The 17th century genius' other career rivalled and sometimes surpassed in intensity his devotion to celestial mechanics.

Sir Isaac Newton was a towering genius in the history of science, he knew he was a genius, and he didn't like wasting his time. Born December 25, 1642, the great English physicist and mathematician rarely socialised or travelled far from home. He didn't play sports or a musical instrument, gamble at whist or gambol on a horse. He dismissed poetry as “a kind of ingenious nonsense,” and the one time he attended an opera he fled at the third act. Newton was unmarried, had no known romantic liaisons and may well have died, at the age of 85, with his virginity intact. “I never knew him to take any recreation or pastime,” said his assistant, Humphrey Newton, “thinking all hours lost that were not spent on his studies.”

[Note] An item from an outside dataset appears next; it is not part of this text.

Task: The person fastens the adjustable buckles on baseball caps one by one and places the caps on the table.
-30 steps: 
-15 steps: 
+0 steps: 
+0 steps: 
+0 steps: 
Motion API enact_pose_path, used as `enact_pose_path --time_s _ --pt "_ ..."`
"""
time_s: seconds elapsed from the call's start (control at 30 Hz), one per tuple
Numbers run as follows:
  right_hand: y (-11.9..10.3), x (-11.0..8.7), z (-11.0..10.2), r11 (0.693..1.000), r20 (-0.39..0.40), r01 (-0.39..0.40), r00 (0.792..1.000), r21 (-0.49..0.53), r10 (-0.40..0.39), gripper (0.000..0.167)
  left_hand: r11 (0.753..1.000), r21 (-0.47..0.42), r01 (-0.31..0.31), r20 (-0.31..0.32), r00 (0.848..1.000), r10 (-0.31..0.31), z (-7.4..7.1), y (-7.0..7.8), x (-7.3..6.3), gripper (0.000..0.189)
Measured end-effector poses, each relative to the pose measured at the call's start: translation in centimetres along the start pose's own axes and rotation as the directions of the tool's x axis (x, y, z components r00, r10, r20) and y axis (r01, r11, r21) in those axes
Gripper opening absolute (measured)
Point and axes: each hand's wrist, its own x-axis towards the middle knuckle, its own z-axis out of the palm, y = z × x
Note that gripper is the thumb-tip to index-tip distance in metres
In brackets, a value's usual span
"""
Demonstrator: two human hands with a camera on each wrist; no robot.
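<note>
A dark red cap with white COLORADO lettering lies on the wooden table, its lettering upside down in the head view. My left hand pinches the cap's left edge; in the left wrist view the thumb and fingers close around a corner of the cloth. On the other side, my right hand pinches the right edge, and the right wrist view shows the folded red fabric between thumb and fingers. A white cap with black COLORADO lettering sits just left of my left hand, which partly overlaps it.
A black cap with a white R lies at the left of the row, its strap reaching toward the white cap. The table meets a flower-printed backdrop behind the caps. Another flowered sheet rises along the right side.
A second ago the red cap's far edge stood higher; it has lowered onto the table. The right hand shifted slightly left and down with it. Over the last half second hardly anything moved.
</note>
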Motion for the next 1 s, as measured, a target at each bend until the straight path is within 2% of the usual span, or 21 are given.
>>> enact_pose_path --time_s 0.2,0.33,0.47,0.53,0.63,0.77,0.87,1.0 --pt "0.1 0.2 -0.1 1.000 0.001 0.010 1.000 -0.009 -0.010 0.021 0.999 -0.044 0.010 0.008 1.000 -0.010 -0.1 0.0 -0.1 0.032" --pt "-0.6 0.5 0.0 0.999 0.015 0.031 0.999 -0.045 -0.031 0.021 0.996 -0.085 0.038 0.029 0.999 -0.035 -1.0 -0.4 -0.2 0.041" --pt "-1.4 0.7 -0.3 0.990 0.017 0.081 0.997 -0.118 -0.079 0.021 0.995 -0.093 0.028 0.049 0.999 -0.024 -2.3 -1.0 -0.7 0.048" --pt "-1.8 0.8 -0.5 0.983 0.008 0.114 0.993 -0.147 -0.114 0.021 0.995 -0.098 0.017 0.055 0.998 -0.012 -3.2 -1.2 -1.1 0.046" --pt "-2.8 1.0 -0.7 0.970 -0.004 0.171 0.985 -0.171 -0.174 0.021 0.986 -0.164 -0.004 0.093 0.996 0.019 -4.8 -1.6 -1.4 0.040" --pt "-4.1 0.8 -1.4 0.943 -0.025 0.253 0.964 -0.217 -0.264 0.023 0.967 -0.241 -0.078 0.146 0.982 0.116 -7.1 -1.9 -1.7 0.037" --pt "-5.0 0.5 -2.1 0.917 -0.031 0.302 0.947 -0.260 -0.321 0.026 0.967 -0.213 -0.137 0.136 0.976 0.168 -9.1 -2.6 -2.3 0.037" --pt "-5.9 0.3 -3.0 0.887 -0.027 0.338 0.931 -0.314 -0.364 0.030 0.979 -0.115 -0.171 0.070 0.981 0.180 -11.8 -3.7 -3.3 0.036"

No, it wasn't easy being Newton. Not only did he hammer out the universal laws of motion and gravitational attraction, formulating equations that are still used today to plot the trajectories of space rovers bound for Mars; and not only did he discover the spectral properties of light and invent calculus. Sir Isaac had a whole other full-time career, a parallel intellectual passion that he kept largely hidden from view but that rivalled and sometimes surpassed in intensity his devotion to celestial mechanics. Newton was a serious alchemist, who spent night upon dawn for three decades of his life slaving over a stygian furnace in search of the power to transmute one chemical element into another.

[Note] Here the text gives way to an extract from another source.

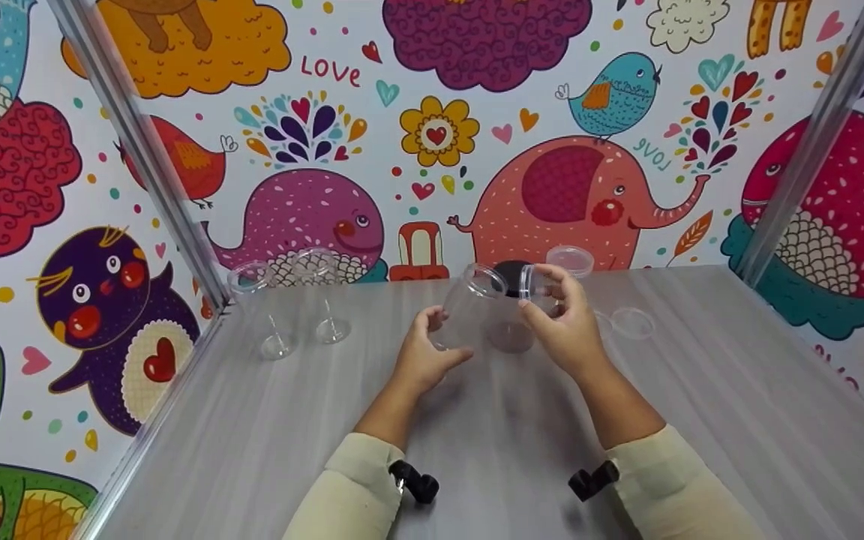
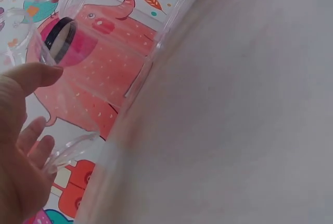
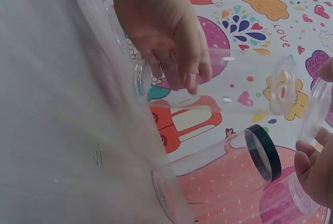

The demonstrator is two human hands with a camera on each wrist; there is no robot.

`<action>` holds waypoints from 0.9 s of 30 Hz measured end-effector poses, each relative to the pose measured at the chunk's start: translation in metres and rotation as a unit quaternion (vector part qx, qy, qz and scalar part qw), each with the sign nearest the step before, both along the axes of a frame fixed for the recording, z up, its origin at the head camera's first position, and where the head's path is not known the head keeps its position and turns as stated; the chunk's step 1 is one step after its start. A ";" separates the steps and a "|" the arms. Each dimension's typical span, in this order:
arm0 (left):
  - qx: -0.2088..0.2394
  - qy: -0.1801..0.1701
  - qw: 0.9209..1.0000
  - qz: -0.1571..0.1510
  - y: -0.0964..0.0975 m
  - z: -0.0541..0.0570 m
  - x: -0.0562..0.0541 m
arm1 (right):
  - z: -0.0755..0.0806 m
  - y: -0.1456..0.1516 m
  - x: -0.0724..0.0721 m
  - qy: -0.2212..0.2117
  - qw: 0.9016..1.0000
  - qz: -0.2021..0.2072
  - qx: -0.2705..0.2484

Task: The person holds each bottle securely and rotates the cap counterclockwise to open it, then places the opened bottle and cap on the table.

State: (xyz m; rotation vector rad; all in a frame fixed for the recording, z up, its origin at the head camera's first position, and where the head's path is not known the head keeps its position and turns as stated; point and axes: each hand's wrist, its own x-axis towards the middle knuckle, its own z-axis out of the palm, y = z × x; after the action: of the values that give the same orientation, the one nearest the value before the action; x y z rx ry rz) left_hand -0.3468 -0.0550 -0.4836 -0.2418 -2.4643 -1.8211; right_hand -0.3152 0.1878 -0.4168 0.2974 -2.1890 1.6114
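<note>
My left hand (image 1: 428, 352) grips a clear plastic jar (image 1: 469, 315) around its side, thumb on one side and fingers on the other. The jar leans toward the right, and its uncovered mouth faces up. Between thumb and fingers, my right hand (image 1: 571, 322) pinches a clear round lid (image 1: 526, 282), held on edge beside the jar's rim and apart from it. In the right wrist view this lid (image 3: 315, 110) appears near the right edge. Just behind the hands stands another clear jar (image 3: 208, 174) with a black lid (image 3: 263, 152).
Two clear jars (image 1: 271, 311) stand at the table's back left. Behind my right hand is another clear container (image 1: 569, 261). A clear lid (image 1: 633, 323) lies flat to the right on the grey table (image 1: 252, 450). Patterned walls and metal posts (image 1: 807, 150) enclose the table.
</note>
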 end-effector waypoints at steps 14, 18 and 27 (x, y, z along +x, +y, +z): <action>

Newton's interest in alchemy has long been known in broad outline, but the scope and details of that moonlighting enterprise are only now becoming clear, as science historians gradually analyse and publish Newton's extensive writings on alchemy a million-plus words from the Newtonian archives that had previously been largely ignored.

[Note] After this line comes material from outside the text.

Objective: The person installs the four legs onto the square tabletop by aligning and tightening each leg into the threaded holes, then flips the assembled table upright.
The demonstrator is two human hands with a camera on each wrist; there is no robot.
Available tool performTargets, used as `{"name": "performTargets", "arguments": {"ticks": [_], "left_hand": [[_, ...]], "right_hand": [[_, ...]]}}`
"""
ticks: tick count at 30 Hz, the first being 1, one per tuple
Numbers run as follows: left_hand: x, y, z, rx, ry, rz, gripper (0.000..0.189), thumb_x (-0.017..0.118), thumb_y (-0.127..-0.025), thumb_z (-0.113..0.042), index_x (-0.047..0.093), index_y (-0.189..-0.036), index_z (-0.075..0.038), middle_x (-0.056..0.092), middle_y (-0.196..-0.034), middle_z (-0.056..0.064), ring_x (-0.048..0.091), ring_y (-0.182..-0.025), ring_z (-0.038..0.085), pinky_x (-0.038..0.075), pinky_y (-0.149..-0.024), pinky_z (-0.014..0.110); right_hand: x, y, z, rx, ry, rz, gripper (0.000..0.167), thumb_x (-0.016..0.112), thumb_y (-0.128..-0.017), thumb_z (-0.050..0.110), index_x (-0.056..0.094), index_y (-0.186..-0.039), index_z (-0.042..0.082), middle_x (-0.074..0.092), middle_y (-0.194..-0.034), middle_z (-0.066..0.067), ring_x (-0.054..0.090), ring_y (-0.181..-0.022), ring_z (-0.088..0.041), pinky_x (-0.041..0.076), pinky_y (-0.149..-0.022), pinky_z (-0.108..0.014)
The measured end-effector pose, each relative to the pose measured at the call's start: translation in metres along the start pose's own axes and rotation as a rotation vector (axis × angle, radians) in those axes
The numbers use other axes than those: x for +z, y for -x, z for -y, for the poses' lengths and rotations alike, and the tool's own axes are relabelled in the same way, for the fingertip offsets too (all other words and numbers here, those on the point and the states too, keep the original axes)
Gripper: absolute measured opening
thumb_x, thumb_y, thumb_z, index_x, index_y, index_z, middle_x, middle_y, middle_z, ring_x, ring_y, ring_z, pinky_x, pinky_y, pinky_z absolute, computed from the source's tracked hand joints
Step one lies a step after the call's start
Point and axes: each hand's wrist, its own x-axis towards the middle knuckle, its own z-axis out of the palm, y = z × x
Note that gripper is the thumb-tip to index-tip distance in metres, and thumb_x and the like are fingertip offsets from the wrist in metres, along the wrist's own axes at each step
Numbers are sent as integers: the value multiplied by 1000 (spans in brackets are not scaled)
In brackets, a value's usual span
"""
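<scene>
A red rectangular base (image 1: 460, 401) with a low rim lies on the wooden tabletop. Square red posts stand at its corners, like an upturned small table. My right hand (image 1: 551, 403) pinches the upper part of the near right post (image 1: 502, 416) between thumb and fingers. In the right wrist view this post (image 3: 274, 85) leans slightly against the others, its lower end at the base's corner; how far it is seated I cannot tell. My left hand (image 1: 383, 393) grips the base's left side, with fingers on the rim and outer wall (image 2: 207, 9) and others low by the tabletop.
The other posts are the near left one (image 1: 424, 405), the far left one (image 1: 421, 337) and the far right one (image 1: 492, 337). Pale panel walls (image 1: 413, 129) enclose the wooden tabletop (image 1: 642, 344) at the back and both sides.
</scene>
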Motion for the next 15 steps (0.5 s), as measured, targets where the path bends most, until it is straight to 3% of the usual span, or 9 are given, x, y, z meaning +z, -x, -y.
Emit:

Speaking last week at the Perimeter Institute for Theoretical Physics in Waterloo, Ontario, William Newman, a professor of the history and philosophy of science at Indiana University in Bloomington, described his studies of Newton's alchemical oeuvre, and offered insight into the central mystery that often baffles contemporary Newton fans. How could the man who vies in surveys with Albert Einstein for the title of “greatest physicist ever,” the man whom James Gleick has aptly designated “chief architect of the modern world,” have been so swept up in what looks to modern eyes like a medieval delusion? How could the ultimate scientist have been seemingly hornswoggled by a totemic psuedoscience like alchemy, which in its commonest rendering is described as the desire to transform lead into gold? Was Newton mad perhaps made mad by exposure to mercury, as some have proposed? Was he greedy, or gullible, or stubbornly blind to the truth?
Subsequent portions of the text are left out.